*** Block opens ***
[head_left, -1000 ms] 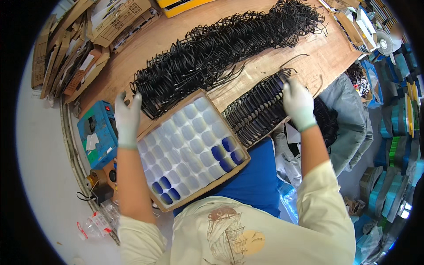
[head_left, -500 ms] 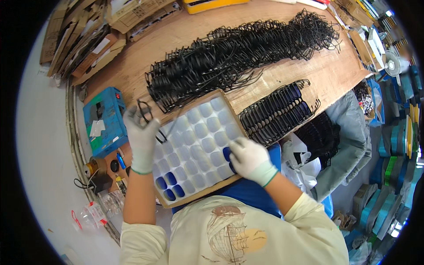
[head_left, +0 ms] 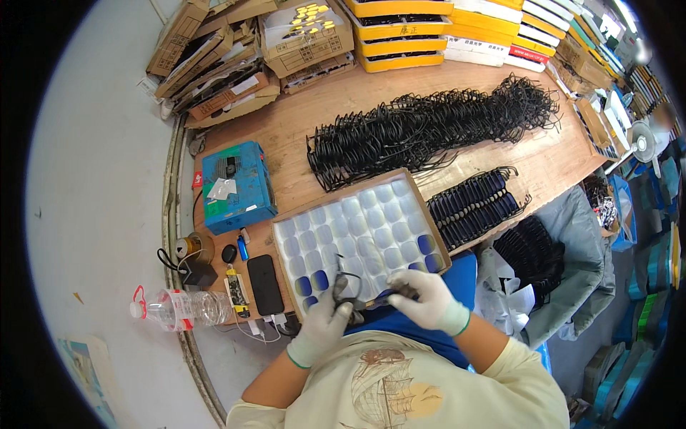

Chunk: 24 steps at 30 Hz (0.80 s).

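Both gloved hands meet close to my chest, at the near edge of a tray (head_left: pixel 429 222) of pale lenses with a few dark blue ones. My left hand (head_left: pixel 325 322) and my right hand (head_left: pixel 427 299) hold a thin black glasses frame (head_left: pixel 357 289) between them. Whether a lens sits in my fingers I cannot tell. Farther off on the wooden table (head_left: pixel 329 107) lies a long heap of black frames (head_left: pixel 429 125), and a row of frames with dark lenses (head_left: pixel 479 204) lies right of the tray.
A blue box (head_left: pixel 236 186), a black phone (head_left: pixel 265 284), a lighter and cables lie left of the tray. A plastic bottle (head_left: pixel 179 307) lies at the table's edge. Cardboard boxes (head_left: pixel 236 57) and yellow trays (head_left: pixel 407 36) stand at the back. A grey bag (head_left: pixel 572 250) with more frames is at right.
My left hand brought a black frame down from the tray's left side toward my chest. My right hand came off the lens tray and joined it on the frame.
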Tool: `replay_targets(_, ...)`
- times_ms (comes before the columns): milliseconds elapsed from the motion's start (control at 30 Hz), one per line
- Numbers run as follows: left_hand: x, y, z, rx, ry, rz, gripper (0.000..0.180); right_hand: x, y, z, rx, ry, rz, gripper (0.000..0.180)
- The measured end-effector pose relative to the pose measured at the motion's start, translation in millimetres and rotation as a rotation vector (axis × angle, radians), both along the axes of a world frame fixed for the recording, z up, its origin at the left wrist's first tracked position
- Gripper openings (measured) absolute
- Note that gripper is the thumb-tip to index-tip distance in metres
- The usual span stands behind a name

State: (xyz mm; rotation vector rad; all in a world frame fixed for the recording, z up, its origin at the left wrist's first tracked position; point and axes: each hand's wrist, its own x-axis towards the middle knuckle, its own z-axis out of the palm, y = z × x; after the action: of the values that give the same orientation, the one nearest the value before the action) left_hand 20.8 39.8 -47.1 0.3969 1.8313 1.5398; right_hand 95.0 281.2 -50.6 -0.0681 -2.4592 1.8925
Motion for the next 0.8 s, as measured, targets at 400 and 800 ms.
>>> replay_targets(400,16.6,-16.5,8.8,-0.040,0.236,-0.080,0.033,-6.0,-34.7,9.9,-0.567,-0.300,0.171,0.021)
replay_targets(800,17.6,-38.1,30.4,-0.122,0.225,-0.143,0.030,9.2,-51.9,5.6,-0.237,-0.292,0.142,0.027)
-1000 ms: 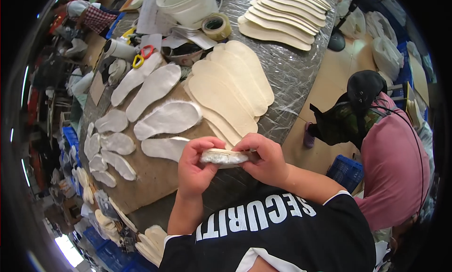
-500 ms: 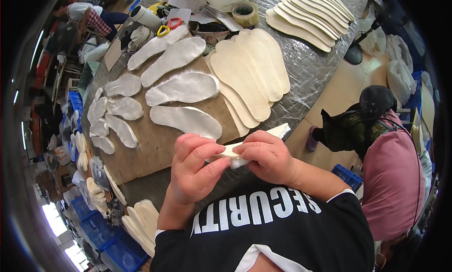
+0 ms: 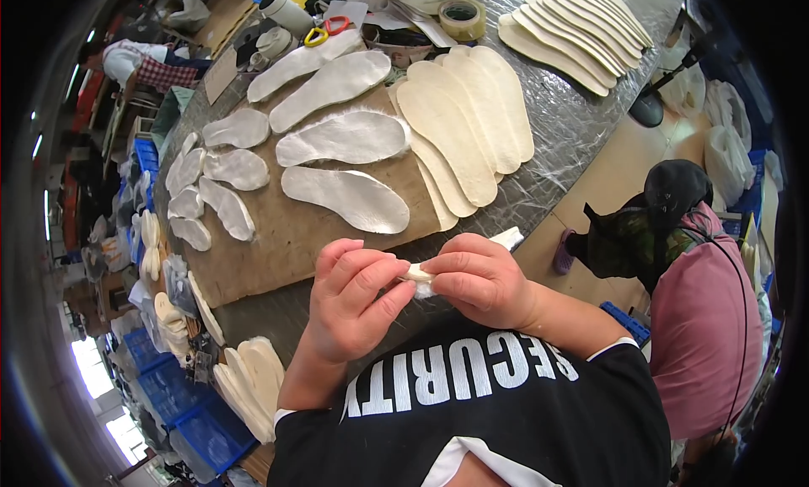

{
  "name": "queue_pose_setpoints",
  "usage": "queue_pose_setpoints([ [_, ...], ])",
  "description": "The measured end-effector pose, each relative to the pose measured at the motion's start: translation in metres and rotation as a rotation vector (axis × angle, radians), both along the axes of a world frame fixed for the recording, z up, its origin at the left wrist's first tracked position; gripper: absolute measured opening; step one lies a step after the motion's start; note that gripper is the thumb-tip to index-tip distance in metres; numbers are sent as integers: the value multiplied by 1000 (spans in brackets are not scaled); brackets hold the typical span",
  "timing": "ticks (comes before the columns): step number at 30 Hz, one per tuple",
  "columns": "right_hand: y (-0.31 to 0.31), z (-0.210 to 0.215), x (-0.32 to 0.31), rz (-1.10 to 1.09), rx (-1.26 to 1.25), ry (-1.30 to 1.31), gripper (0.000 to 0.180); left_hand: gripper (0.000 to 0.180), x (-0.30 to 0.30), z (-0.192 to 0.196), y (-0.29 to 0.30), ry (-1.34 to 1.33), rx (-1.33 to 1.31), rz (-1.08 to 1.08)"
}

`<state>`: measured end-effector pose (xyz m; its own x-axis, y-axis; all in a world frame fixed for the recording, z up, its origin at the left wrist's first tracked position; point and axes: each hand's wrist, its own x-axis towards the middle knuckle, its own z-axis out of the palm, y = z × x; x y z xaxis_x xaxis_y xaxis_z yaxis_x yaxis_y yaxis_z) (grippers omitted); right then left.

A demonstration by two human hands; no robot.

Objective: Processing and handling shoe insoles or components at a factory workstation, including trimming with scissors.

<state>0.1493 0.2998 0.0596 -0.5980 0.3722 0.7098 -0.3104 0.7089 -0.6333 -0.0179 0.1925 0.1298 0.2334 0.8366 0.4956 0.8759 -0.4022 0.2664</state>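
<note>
Between my two hands is a cream insole [image 3: 506, 238] with white fluff along its lower side. My left hand [image 3: 358, 297] pinches its left end with fingertips and thumb. My right hand [image 3: 476, 276] grips it just beside, covering most of its length, and the far end sticks out past the knuckles. Beyond my hands, a grey-white fluffy insole [image 3: 345, 199] lies on a brown board [image 3: 253, 272], with a furry-edged insole [image 3: 341, 139] above it. Cream insoles [image 3: 455, 125] are fanned out at the board's right side.
Smaller insole pieces [image 3: 236, 168] cover the board's left. Scissors with red and yellow handles [image 3: 327, 30], a tape roll [image 3: 463, 19] and a white cup [image 3: 286, 13] stand at the back. More cream insoles [image 3: 581, 32] overlap at far right. A person in pink [image 3: 708, 318] is at right.
The view has shifted slightly, so the table things appear farther right and a little higher. Both hands keep their pinch on the insole, with less of it showing between them.
</note>
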Motion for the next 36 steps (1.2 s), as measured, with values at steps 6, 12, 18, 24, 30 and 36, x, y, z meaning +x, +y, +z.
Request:
queue_pose_setpoints([
  [6, -9, 0, 1, 14, -92, -39, 28, 16, 6, -8, -4, -17, -53, 21],
  [12, -15, 0, 2, 62, -131, -110, 35, 15, 7, -32, -11, -199, -19, 17],
  [18, 4, 5, 7, 673, -723, -400, 64, 14, 2, -29, -17, -302, -18, -51],
  [24, 5, -16, -22, 880, -530, -712, 68, 11, -12, -34, -6, -249, 51, -32],
  [30, 7, 13, -23, 718, -720, -818, 67, 21, -12, -16, -14, -174, 67, 149],
  [36, 5, 0, -23, 798, -691, -797, 64, 24, -26, -28, -22, 14, 92, -12],
])
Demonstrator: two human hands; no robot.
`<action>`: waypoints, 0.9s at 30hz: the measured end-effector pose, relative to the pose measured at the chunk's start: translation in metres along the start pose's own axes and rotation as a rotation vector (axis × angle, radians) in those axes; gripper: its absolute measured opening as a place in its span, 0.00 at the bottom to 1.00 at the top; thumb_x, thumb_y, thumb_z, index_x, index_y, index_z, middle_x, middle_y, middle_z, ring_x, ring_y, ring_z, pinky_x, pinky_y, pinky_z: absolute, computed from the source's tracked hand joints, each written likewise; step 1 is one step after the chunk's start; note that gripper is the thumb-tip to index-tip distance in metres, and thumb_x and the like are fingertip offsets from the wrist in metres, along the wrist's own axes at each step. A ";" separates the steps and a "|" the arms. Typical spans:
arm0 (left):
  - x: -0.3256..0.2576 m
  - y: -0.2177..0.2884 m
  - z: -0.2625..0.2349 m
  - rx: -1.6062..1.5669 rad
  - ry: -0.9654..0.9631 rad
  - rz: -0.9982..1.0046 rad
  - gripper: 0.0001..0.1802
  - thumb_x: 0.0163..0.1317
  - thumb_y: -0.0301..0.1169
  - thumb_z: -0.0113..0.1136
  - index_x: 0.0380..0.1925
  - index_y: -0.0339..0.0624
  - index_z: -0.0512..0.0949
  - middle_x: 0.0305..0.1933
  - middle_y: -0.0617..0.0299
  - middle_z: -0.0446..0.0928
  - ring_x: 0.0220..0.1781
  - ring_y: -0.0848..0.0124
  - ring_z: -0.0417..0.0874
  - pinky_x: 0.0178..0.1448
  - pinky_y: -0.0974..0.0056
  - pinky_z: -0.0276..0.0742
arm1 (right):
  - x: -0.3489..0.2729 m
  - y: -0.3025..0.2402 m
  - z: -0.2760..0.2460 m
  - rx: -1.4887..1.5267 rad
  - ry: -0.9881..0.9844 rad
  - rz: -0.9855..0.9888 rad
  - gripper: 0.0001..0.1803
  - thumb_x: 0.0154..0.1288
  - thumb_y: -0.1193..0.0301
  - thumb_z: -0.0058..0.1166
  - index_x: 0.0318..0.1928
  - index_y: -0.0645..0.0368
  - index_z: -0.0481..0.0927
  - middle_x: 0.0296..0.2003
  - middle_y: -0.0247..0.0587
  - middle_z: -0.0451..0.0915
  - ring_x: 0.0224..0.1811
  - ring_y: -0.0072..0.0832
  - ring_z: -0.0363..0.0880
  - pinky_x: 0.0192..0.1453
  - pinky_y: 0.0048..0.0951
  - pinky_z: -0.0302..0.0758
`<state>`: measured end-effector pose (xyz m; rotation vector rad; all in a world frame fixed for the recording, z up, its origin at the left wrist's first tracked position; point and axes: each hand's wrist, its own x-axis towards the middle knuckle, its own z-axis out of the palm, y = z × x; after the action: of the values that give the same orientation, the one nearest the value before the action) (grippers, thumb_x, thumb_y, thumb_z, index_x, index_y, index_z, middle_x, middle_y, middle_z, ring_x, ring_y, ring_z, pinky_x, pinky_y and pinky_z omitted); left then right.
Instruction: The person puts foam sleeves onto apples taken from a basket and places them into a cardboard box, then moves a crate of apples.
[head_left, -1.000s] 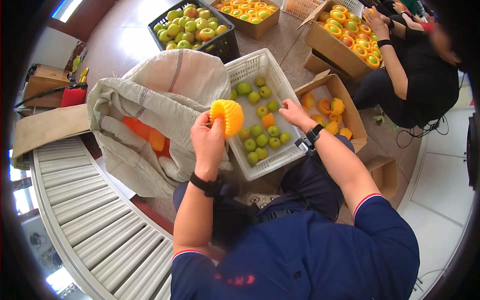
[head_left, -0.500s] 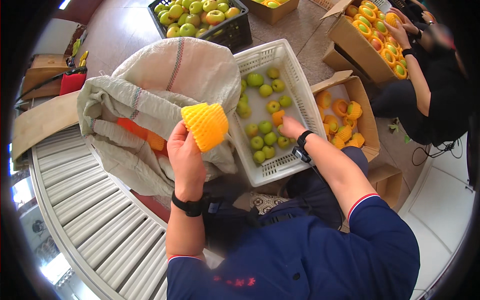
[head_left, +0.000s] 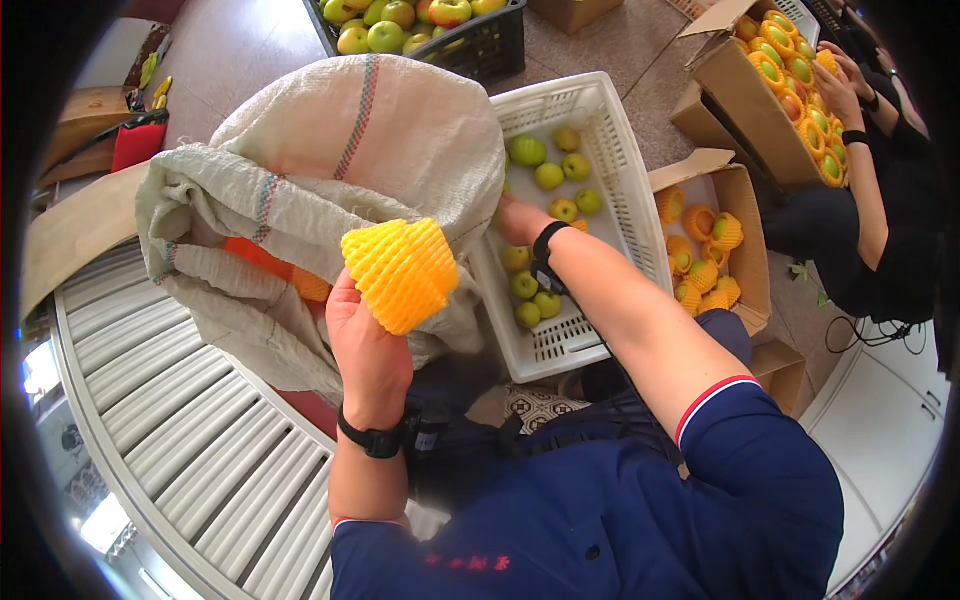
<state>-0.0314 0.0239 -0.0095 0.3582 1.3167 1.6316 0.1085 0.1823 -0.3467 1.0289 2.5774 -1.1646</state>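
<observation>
In my left hand (head_left: 368, 350) is a yellow foam net fruit sleeve (head_left: 402, 277), pinched at its lower edge above the woven sack. My right hand (head_left: 520, 222) reaches into the white plastic crate (head_left: 648, 225), at its left side beside the sack. Its fingers are mostly hidden, so what they hold does not show. Green apples (head_left: 549, 177) lie loose in the crate around that hand. A bit of an orange-yellow foam sleeve (head_left: 579, 226) peeks out past my right wrist. The white woven sack (head_left: 430, 130) gapes at the left, with orange foam sleeves (head_left: 310, 285) inside.
A cardboard box (head_left: 735, 185) right of the crate holds apples in yellow sleeves (head_left: 727, 232). Farther right, another person's hands (head_left: 842, 90) work over a fuller box (head_left: 745, 105). A black crate of apples (head_left: 490, 45) stands at the back. A roller conveyor (head_left: 180, 400) curves along the left.
My right hand has moved left across the crate, from the sleeve among the apples toward the sack side. My left hand still holds its foam sleeve, slightly lower and turned. The view has shifted a little.
</observation>
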 end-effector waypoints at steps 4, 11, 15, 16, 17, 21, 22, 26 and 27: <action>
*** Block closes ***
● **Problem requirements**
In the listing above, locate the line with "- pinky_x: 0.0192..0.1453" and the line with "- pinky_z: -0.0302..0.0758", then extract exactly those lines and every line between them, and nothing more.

● **Written reply**
  - pinky_x: 0.0192..0.1453
  - pinky_y: 0.0048..0.0951
  - pinky_z: -0.0302..0.0758

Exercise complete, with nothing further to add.